■ ACTIVITY: From the line containing "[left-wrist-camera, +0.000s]" through the end of the material below, output each line exactly as written, with pictures excluded.

■ EXERCISE DATA:
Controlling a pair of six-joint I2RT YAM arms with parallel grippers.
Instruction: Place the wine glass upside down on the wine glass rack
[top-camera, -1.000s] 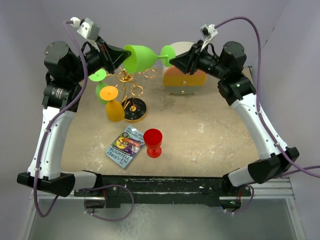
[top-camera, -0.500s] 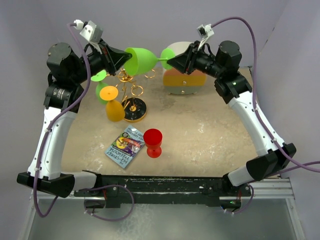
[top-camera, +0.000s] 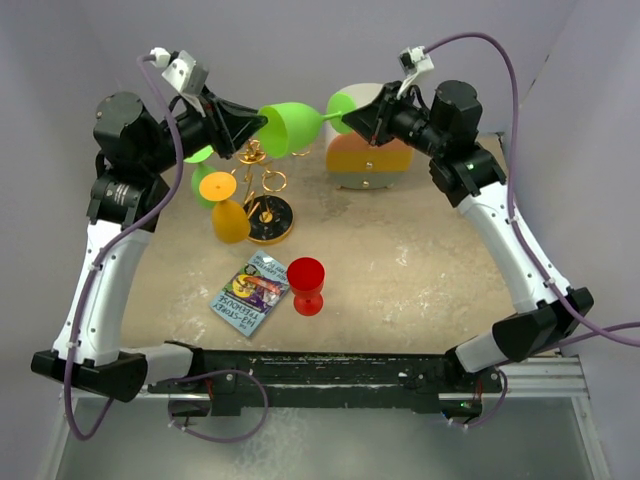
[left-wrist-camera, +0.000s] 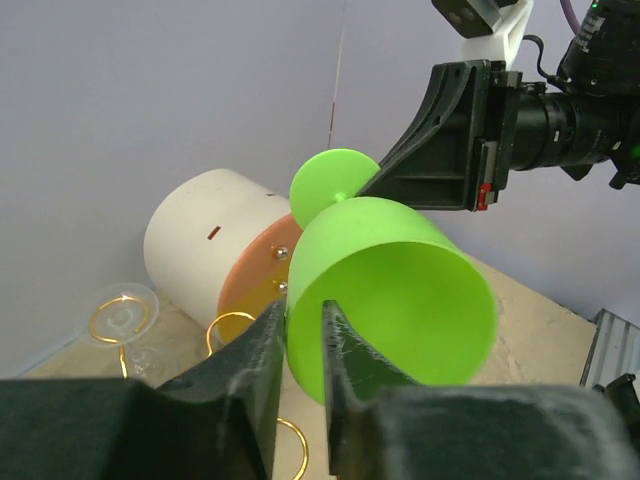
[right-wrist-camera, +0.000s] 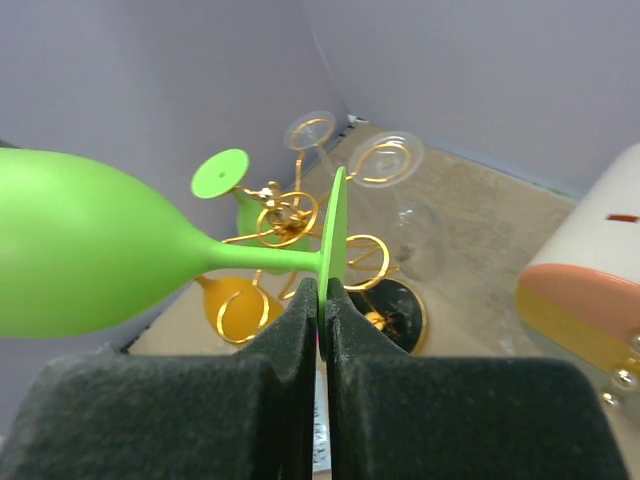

■ SOLUTION TO THE PROBLEM:
[left-wrist-camera, +0.000s] 
[right-wrist-camera, +0.000s] 

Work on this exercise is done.